ASSIGNMENT | Extract only the lines from the start of the entries below to the line with "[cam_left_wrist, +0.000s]", inclusive; omit every picture.

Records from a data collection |

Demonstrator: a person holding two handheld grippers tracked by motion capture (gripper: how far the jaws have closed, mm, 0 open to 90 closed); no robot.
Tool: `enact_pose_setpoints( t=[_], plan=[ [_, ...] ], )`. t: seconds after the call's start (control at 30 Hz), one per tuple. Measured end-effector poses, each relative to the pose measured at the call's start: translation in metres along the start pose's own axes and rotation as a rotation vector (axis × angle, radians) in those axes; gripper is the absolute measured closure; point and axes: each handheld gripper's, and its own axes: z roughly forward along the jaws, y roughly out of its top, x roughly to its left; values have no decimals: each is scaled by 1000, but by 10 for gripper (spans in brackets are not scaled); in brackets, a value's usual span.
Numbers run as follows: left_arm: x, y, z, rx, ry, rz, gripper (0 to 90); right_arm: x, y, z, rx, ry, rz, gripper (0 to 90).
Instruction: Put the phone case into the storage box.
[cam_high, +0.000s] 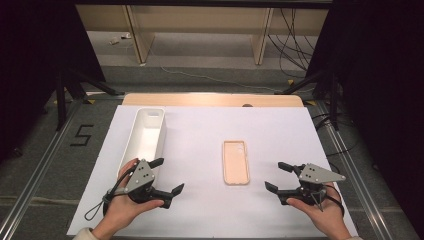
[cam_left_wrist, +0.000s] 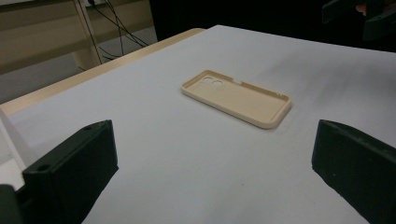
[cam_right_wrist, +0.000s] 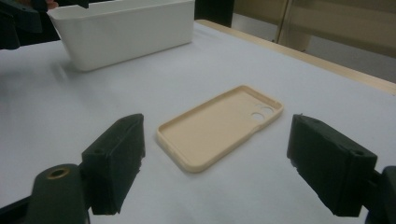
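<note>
High view shows both claws, left gripper (cam_high: 167, 176) and right gripper (cam_high: 276, 176), gaping empty beside the beige rubbery phone case (cam_high: 236, 162), so the approach seems barely begun; next, one must close in on its rim.

1. I see a plain beige phone case (cam_high: 236, 162), no pattern.
2. The bin (cam_high: 147, 134) is plain white.
3. The table (cam_high: 210, 100) is light wood under a white sheet (cam_high: 200, 150).
4. My left gripper (cam_high: 166, 176) and right gripper (cam_high: 276, 176) are black, each with a grey plate.

Dim room, soft overhead light, faint shadows, mild blur.
</note>
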Motion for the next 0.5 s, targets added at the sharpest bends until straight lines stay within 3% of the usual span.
enact_pose_setpoints(
  t=[0.5],
  plan=[
    [0, 0, -2, -4, 0, 2, 0, 0, 1, 3, 4, 3, -7, 209]
  ],
)
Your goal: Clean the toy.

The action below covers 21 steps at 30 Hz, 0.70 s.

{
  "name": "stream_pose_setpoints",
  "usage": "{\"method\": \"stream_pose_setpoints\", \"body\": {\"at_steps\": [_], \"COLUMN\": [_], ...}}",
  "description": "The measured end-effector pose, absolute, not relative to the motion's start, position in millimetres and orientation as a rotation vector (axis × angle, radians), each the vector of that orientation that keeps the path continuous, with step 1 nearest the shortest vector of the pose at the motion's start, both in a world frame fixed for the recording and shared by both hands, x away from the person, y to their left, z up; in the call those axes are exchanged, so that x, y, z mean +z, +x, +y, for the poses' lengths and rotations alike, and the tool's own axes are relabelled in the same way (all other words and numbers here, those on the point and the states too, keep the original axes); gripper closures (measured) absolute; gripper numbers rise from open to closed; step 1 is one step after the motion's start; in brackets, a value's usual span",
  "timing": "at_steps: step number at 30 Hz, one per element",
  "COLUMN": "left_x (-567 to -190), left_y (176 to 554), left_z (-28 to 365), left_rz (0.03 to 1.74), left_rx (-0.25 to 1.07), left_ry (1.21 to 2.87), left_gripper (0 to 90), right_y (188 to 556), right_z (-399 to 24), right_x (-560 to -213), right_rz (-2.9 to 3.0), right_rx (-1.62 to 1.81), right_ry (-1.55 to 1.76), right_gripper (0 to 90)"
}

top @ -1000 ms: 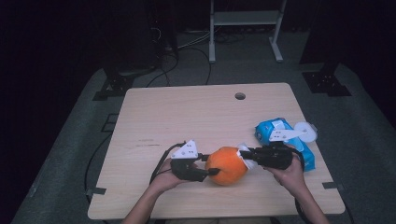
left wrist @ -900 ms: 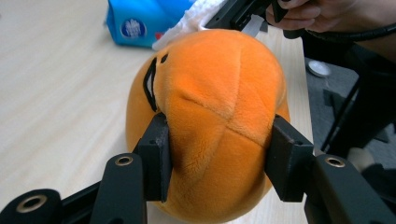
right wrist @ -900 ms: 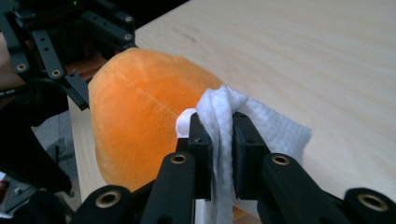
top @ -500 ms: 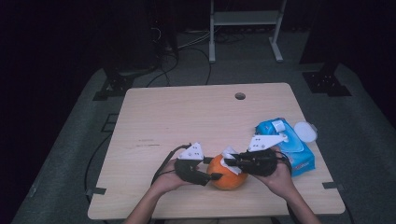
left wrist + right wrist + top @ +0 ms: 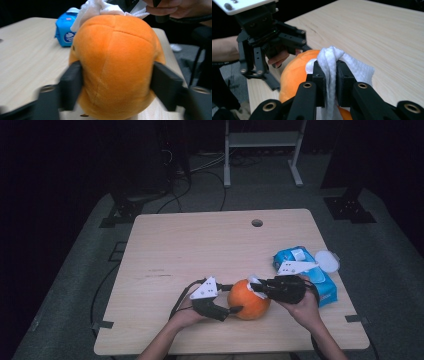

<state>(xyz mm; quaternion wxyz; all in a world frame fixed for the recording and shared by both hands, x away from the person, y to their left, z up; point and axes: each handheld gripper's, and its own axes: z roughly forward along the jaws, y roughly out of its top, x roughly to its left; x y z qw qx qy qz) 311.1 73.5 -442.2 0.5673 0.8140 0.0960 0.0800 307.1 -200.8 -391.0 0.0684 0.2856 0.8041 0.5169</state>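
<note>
Orange plush ball [image 5: 249, 299] sits on the wooden counter [image 5: 200, 250] near its front edge, between the two hands. In the left gripper view the left hand-held gripper [image 5: 117, 85] has its two black jaws set one against each side of the ball, at about the middle of its height; the pads [image 5: 71, 85] lie against the fabric, and the jaws have just been opening to this wider spread with the ball between them. From the high view that same gripper [image 5: 235, 309] comes in from the ball's left, low and nearly level with the counter.

The right hand-held gripper [image 5: 329, 75] is closed narrow on a white wipe [image 5: 332, 65], which is pinched into a bunched fold between the pads and spills out above and below them. The wipe rests on the top of the ball, on the side toward the right hand [image 5: 302, 307]. In the high view it shows as a small white patch [image 5: 256, 284] at the ball's upper right, right at the tip of the right gripper [image 5: 261, 289].

A blue pack of wipes [image 5: 305, 270] lies on the counter just behind the right hand, its round white lid [image 5: 327, 261] flipped open toward the counter's right edge. A small round hole [image 5: 257, 223] sits in the counter near its far edge, well apart from the ball
</note>
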Motion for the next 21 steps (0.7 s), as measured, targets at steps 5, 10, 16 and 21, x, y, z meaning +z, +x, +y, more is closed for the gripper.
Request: {"method": "stream_pose_setpoints", "body": {"at_steps": [5, 10, 16, 21], "left_x": [-418.5, -427.4, -431.1, -431.1], "left_y": [306.9, 311.1, 311.2, 309.9], "left_z": [80.9, 84.6, 77.0, 76.7], "left_rz": [0.276, 0.33, 0.354, 0.343], "left_rx": [0.155, 0.099, 0.108, 0.121], "left_ry": [1.938, 1.964, 1.956, 1.946], "left_gripper": [43.4, 43.4, 42.7, 41.0], "right_y": [307.0, 314.7, 302.0, 299.2], "right_z": [-203.1, -200.5, -187.0, -180.5], "right_x": [-384.6, -402.3, -386.1, -380.5], "right_rz": [2.386, 2.44, 2.43, 2.444], "right_rx": [1.654, 1.656, 1.578, 1.551], "right_ry": [0.87, 0.932, 0.836, 0.756], "right_gripper": [79.1, 79.1, 79.4, 79.3]}}
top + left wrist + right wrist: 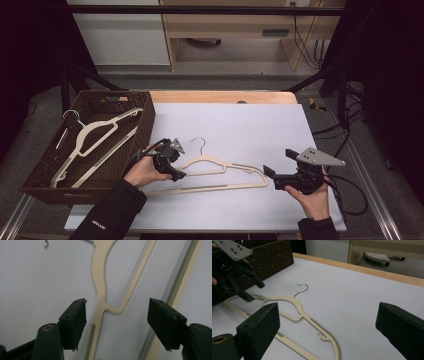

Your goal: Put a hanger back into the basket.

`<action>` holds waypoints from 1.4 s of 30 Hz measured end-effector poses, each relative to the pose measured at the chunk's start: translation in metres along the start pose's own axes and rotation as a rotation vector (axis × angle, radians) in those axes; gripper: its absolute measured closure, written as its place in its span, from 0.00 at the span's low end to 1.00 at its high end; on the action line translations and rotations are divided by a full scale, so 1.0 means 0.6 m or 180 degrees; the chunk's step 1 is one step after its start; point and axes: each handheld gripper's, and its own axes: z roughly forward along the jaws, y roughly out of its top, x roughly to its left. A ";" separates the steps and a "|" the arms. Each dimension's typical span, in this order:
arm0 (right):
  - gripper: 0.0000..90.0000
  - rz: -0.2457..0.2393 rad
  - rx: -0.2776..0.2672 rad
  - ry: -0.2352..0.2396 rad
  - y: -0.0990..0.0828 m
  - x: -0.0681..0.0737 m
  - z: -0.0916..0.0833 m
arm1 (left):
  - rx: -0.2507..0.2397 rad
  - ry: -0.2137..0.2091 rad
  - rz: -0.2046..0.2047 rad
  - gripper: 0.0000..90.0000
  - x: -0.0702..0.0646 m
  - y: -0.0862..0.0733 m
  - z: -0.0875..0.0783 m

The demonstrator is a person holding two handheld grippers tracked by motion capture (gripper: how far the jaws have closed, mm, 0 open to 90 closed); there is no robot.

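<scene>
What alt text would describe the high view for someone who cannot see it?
A person's left gripper hovers open over a cream hanger on a white table; the right gripper waits open, and a wicker basket holds another hanger.

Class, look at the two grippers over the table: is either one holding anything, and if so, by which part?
Nothing is held. The left gripper straddles an arm of the cream hanger with its jaws apart; the right gripper is open beside the hanger's end.

Black sleeves, black fingers (75, 323), grey three-cornered plates, trailing black cables
</scene>
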 end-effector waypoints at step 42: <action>0.07 -0.0014 0.0010 0.0007 0.001 0.001 -0.003 | 0.0535 -0.0102 0.0014 0.87 -0.015 -0.027 0.025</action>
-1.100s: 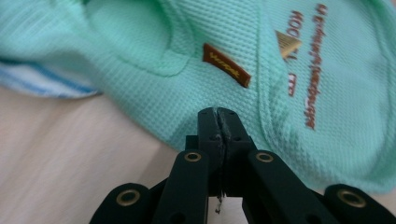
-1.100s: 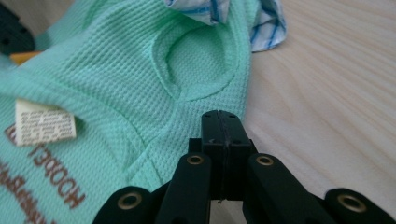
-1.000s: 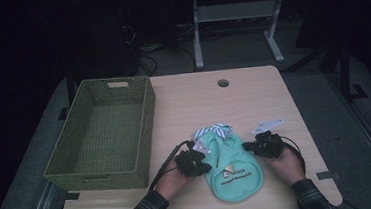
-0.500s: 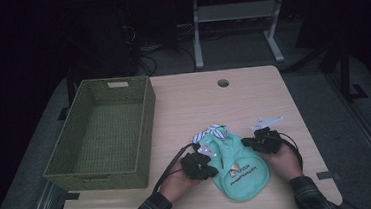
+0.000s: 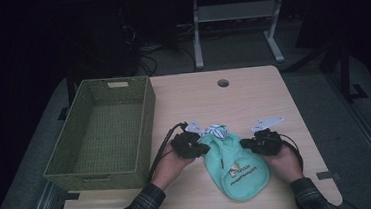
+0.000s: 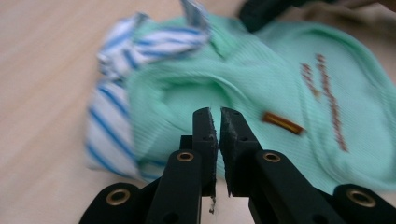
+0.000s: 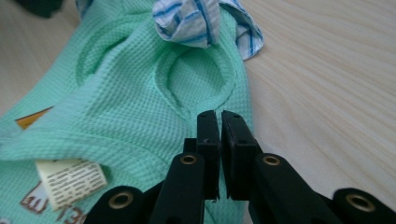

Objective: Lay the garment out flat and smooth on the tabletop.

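Observation:
A mint-green waffle-knit garment (image 5: 236, 165) with a blue-and-white striped collar (image 5: 215, 130) lies on the wooden table near its front edge. My left gripper (image 5: 200, 144) sits at the garment's left edge and my right gripper (image 5: 247, 142) at its right edge, each held in a hand. In the left gripper view the jaws (image 6: 215, 114) stand almost together in front of the green cloth (image 6: 261, 88), with no fabric seen between them. In the right gripper view the jaws (image 7: 218, 116) are likewise nearly closed over the cloth's edge (image 7: 130, 107), beside a round armhole seam.
A green woven basket (image 5: 147, 122) stands empty on the table's left side. A round cable hole (image 5: 223, 83) is in the table's far middle. A white care label (image 7: 70, 182) hangs from the garment. Bare wood lies to the right of the garment.
My left gripper has moved farther up the table along the garment's left edge. The garment looks narrower and more bunched near its collar. The right gripper has hardly moved.

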Demonstrator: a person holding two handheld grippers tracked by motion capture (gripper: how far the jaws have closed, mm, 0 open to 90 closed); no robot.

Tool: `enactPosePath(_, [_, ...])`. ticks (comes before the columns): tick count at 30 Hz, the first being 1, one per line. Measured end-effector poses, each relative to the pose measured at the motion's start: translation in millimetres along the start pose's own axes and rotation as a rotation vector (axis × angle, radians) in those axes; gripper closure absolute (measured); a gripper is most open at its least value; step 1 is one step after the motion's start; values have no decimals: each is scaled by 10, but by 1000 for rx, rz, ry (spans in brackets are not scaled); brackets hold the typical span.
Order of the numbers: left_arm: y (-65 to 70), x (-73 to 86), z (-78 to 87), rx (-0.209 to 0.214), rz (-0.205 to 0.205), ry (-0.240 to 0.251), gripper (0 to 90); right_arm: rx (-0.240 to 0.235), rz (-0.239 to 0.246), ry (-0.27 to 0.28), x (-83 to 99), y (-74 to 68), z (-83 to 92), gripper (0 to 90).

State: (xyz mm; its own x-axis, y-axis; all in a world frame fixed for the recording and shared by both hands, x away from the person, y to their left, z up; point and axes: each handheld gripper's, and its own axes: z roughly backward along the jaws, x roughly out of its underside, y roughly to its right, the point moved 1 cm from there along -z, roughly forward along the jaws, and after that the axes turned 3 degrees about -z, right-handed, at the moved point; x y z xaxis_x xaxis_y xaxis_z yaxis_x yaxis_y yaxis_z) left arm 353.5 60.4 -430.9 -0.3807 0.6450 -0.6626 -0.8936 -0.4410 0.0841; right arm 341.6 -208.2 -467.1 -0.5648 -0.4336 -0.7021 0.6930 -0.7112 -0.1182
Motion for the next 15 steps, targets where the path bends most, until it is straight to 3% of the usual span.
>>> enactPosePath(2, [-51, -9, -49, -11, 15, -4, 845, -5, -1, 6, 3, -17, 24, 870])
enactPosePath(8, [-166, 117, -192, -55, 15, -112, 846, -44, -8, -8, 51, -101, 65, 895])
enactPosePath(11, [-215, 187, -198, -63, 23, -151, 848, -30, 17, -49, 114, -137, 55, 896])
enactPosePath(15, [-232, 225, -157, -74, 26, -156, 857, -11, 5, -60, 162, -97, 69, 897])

TASK ANSWER |
Demonstrator: a person holding two handheld grippers tracked by motion capture (gripper: how far the jaws have closed, mm, 0 open to 90 closed); no robot.
Tool: `enact_pose_setpoints( t=[_], plan=[ [_, ...] ], )`. t: seconds after the call's start (control at 30 Hz), one per tuple. Measured end-effector poses, each relative to the pose measured at the call's start: translation in metres along the start pose's own axes and rotation as a rotation vector (axis × angle, radians) in those axes; gripper is the absolute measured closure; point and axes: each handheld gripper's, and its own axes: z roughly forward along the jaws, y roughly out of its top, x roughly to its left; values have no decimals: each is scaled by 1000, but by 10 for gripper (spans in brackets are not scaled); in brackets, a value's usual span.
Numbers run as follows: left_arm: x, y, z, rx, ry, rz, gripper (0 to 90); right_arm: x, y, z, rx, ry, rz, gripper (0 to 90).
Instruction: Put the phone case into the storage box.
[cam_high, +0.000s] 
[cam_left_wrist, +0.000s] 

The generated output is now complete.